Saturday, August 8, 2015

James Comey: Retweets Equal Material Support For Terrorism, But Don't Worry, We'll Only Prosecute Real Terrorists

Better add that "RTs ≠ endorsements" line to your Twitter profile. Huffington Post's Ryan J. Reilly's coverage of the FBI's efforts against ISIS notes that FBI head James Comey considers retweeting to be material support of terrorism. But that's OK, because the FBI's crew of mind-readers will make sure that anyone who didn't "mean it" avoids prosecution.

"Knowing it was wrong, you provided material support for a terrorist organization or some other offense," Comey said, explaining how the FBI sees these suspects in response to Huffington Post questions during a meeting with reporters last month. "That is the bulwark against prosecuting someone for having an idea or having an interest. You have to manifest a criminal intent to further the aims prohibited by the statute."

Asked if reposting materials alone would cross the line, Comey said the answer would be different based on the individual circumstances.

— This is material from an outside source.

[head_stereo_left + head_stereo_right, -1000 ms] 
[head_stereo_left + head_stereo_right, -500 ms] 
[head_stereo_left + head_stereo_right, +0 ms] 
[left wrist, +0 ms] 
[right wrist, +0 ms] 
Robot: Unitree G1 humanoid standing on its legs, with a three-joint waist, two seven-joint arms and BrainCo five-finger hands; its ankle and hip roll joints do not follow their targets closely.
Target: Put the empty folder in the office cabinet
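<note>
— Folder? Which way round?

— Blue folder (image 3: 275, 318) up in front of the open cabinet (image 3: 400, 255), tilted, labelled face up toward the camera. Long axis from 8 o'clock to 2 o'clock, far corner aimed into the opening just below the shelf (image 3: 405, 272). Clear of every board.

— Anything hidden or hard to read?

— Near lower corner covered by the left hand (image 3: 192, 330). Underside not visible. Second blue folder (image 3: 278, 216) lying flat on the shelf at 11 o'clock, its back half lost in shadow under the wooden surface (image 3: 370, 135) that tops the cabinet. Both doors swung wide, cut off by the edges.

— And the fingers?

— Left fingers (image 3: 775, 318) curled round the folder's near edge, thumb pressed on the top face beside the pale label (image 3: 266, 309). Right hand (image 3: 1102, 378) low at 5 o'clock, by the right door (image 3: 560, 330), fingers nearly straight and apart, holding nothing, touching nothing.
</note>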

"It would depend upon what your mental state is in doing it," the FBI director said. "I can imagine an academic sharing something with someone as part of research would have a very different mental intent than someone who is sharing that in order to try and get others to join an organization or engage in an act of violence. So it's hard to answer in the abstract like that."
Yay. "Mental state" and "intent." That shouldn't be any problem to disprove in court. Comey says the burden of proof rests on the prosecution -- which it does -- but this "burden" becomes significantly lighter when "national security" is invoked and the onus suddenly shifts to the defendants, who are put in the position of proving a negative.

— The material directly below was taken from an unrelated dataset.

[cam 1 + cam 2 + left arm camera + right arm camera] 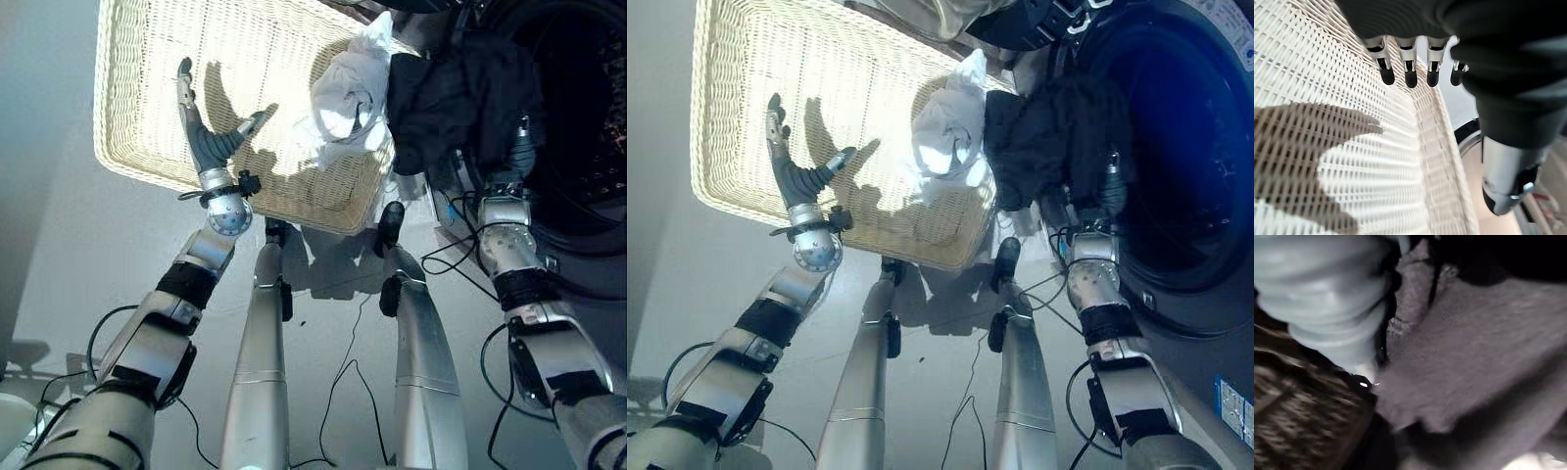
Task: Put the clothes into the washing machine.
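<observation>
The basket [147, 117] sat in the upper left of the frame, on the floor [59, 245]. The washing machine [588, 147] took the upper right, right beside the basket's right end. One bundle of clothes [348, 98] lay in the basket's right end, up against a second garment [441, 98] that hung between the basket's edge and the machine's opening. The left hand [201, 132] was over the basket's left-center part, fingers [185, 83] spread above the weave. The right hand [519, 147] was at the garment's right side, by the machine's door opening.
</observation>
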### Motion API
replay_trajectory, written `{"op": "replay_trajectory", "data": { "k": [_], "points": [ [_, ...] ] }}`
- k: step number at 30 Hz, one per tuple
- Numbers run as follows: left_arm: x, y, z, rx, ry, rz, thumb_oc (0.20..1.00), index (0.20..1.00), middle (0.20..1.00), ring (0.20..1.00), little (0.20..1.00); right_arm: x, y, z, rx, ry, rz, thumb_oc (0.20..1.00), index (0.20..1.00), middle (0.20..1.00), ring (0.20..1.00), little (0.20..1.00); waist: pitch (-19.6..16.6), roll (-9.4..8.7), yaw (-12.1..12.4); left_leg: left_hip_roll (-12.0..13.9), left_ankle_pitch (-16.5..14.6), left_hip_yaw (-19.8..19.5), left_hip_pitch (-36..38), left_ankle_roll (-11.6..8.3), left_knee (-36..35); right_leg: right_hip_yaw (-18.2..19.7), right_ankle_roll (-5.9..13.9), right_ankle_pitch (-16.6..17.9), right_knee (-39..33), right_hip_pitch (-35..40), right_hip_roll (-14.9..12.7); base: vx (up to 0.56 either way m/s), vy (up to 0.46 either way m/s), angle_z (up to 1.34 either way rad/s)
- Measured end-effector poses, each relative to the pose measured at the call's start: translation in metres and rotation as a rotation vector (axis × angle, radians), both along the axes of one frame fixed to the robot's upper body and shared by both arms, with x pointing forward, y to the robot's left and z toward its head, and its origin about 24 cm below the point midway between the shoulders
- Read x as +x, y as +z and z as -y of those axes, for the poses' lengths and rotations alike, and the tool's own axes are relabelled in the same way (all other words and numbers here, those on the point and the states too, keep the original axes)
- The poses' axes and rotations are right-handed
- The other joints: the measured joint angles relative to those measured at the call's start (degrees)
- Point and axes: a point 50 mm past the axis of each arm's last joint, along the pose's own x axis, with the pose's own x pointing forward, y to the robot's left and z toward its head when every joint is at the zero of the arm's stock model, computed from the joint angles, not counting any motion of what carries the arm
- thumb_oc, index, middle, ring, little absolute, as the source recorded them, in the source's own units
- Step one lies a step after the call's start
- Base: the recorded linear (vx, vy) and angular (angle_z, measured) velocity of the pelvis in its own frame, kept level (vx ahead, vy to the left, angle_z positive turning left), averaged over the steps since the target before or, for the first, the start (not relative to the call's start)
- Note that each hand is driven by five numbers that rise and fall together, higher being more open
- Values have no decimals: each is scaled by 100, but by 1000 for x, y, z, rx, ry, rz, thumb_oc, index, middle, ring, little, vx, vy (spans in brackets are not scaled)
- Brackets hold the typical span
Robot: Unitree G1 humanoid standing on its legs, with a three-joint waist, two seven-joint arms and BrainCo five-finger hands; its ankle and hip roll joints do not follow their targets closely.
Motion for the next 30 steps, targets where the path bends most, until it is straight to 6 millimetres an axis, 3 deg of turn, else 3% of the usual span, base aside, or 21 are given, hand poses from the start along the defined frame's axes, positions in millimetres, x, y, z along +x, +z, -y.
{"op": "replay_trajectory", "data": {
  "k": [5, 7, 9, 11, 12, 13, 18, 24, 30],
  "points": [
    [1, 8, -9, 83, 18, 15, 1000, 1000, 1000, 1000, 1000, -1, 17, 49, 51, -198, -119, 200, 200, 200, 200, 200, 3, -5, 38, 86, -3, 26, -6, -9, 4, 11, -39, 67, -91, 17, 94, 5, -9, -8],
    [0, 9, -18, 79, 31, 20, 1000, 1000, 1000, 1000, 1000, -16, 39, 83, 128, -394, -149, 200, 200, 200, 200, 200, 4, -8, 44, 129, -17, 5, -11, -26, 37, -15, -53, 124, -175, 76, 143, -6, -67, -6],
    [-2, 8, -22, 88, 38, 18, 1000, 1000, 1000, 1000, 1000, -28, 48, 99, 223, -563, -194, 200, 200, 200, 200, 200, 7, -13, 69, 136, -18, -10, -23, -28, 47, -35, -59, 137, -190, 84, 154, -5, -30, -1],
    [-5, 3, -32, 105, 61, 6, 1000, 1000, 1000, 1000, 1000, -40, 60, 104, 280, -668, -203, 743, 743, 743, 743, 743, 13, -24, 58, 139, -19, -21, -73, -26, 77, -43, -44, 203, -279, 95, 167, -8, 1, -2],
    [-6, 2, -36, 112, 72, 1, 1000, 1000, 1000, 1000, 1000, -42, 62, 105, 284, -706, -223, 743, 743, 743, 743, 743, 14, -24, 60, 133, -21, -14, -99, -22, 101, -33, -32, 240, -326, 94, 166, -5, 20, -5],
    [-7, -1, -40, 117, 81, -8, 1000, 1000, 1000, 1000, 1000, -43, 62, 105, 286, -727, -243, 1000, 1000, 1000, 1000, 1000, 15, -25, 63, 130, -31, -10, -123, -5, 136, -29, -23, 264, -352, 94, 166, 1, 18, -3],
    [-9, -4, -53, 117, 94, -41, 1000, 1000, 1000, 1000, 1000, -47, 71, 105, 212, -777, -253, 1000, 1000, 1000, 1000, 1000, 40, -68, 64, 102, -56, 4, -165, 41, 235, 16, 19, 352, -433, 128, 157, 0, 0, 0],
    [-6, 8, -52, 148, 60, -36, 1000, 1000, 1000, 1000, 1000, -41, 61, 110, 161, -770, -338, 1000, 1000, 1000, 1000, 1000, 45, -78, 72, 58, -44, -46, -149, 76, 278, -8, 51, 387, -477, 227, 122, 7, -14, 3],
    [-3, 13, -48, 176, 48, -35, 1000, 1000, 1000, 1000, 1000, -29, 43, 108, -75, -825, -631, 1000, 1000, 1000, 1000, 1000, 45, -80, 52, 26, -19, -75, -140, 105, 270, -42, 68, 411, -503, 272, 88, 0, -3, 1]
  ]
}}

Much like Comey's certainty that secure encryption backdoors exist, the FBI head is also a firm believer that he and his agency will know materially-supportive retweets when they see them.
Comey said it was "pretty darn clear" where the line was.
Eye of the beholder and all that. Not exactly reassuring when the "pretty darn clear" line is being determined by an agency that appears to have created more terrorists in the US than any terrorist organization. Comey talks a lot in Reilly's article about "intent" and "mental state" -- two aspects that have been largely ignored in its counter-terrorist sting operations, which have resulted in the arrest of mentally-incompetent dreamers, senior citizens and a handful of easily-flattered bedroom revolutionaries. When the agency has to do everything but perform the terrorist attack itself, it would appear its definition of "intent" is very fluid... and any considerations about "mental states" completely subservient to its War on Terror desires.